Model Audit Workflow
1. Pre-Audit Preparation
- Fiduciary compiles records and consent logs.
- DPO prepares compliance status report.
2. Audit Planning
- Auditor defines scope: security, DPIAs, grievance handling.
3. On-Site/Remote Audit
- Review of systems, documentation, and staff interviews.
4. Findings and Recommendations
- Non-compliances identified.
- Mitigation strategies recommended.
5. Final Report
- Shared with management and DPO.
- Submitted to DPB if required.
6. Follow-Up
- Implementation of recommendations.
- Periodic re-audit if high risks remain.
Sectoral Applications
Banking and Fintech
- Must align DPDP records with RBI audit trails (KYC, payment data).
- Consent withdrawal logs critical for digital lending apps.
Healthcare and Health-Tech
- Patient consent logs for telemedicine and clinical trials.

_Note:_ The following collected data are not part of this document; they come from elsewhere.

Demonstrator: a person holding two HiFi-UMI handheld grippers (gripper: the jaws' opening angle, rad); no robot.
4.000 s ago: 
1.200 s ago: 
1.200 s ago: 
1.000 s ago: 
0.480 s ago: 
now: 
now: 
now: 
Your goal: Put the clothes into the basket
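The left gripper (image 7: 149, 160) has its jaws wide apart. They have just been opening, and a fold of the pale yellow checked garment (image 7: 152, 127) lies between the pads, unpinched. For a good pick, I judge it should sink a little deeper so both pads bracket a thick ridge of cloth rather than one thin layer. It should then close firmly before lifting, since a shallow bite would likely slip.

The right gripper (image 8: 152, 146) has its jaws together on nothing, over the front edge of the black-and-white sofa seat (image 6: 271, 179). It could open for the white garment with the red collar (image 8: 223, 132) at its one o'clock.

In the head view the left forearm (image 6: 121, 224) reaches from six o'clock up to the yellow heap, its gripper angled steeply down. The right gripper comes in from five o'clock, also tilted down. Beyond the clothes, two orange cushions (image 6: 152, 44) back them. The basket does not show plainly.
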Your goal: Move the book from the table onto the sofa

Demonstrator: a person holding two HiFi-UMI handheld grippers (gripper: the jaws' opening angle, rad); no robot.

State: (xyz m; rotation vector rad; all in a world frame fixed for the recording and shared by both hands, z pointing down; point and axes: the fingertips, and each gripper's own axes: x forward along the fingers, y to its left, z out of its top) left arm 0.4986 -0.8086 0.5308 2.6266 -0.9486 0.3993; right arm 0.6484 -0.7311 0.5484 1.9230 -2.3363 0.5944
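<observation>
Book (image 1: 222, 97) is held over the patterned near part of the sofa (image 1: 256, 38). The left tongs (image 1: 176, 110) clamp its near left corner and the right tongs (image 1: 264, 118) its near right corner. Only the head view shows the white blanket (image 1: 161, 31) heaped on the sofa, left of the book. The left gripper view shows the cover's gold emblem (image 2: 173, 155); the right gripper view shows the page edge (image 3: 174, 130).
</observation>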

- Audit of hospital IT systems for ransomware resilience.
E-Commerce and Retail
- Logs of opt-ins for promotional communications.
- Audit of vendor data-sharing practices.
Telecom and ISPs
- Subscriber consent for KYC and spam preferences.
- Audit of DND registry integration.
IT/ITES and Cloud
- Processor compliance reports for global clients.
- Independent audits as contractual obligations.
Global Comparisons
GDPR (EU)
- Article 30 requires records of processing activities.
- Audits tied to accountability principle.
- Supervisory Authorities may demand access.
Singapore PDPA
- Mandatory record-keeping of data inventory and breach logs.
Brazil LGPD
- Documentation obligations with periodic reporting to the National Authority.
India’s DPDP Act is consistent but places stronger emphasis on independent audits for SDFs.
Compliance Strategies
- Automated Record Systems: Deploy software to maintain consent and grievance logs.
- Audit Readiness: Treat audits as continuous processes, not annual disruptions.
- Templates and Policies: Standardise record formats for uniformity.
- Integrated Compliance: Align DPDP records with sectoral obligations (RBI, SEBI, IRDAI, TRAI).
- Board-Level Oversight: Regular reporting to Board and management to ensure accountability.
Risks of Non-Compliance
- Regulatory Penalties: Up to ₹150 crore for SDF failures.
- Adverse Audit Reports: May damage credibility with regulators and clients.
- Operational Risk: Poor records may cripple incident response.
- Reputational Harm: Public perception of weak compliance.
Conclusion & Key Takeaways
The DPDP Act makes record-keeping and audits the backbone of compliance. For fiduciaries, documentation is not optional—it is the primary way to prove compliance. For SDFs, independent audits reinforce accountability and transparency.
Key takeaways:
- Maintain structured records of consent, retention, breaches, grievances, and transfers.
- Treat audits as preventive tools, not punitive events.
- Automate record-keeping wherever possible.
- Sector-specific fiduciaries must align DPDP documentation with sectoral regulator requirements.
In India’s evolving privacy regime, records and audits are the difference between compliance on paper and compliance in practice.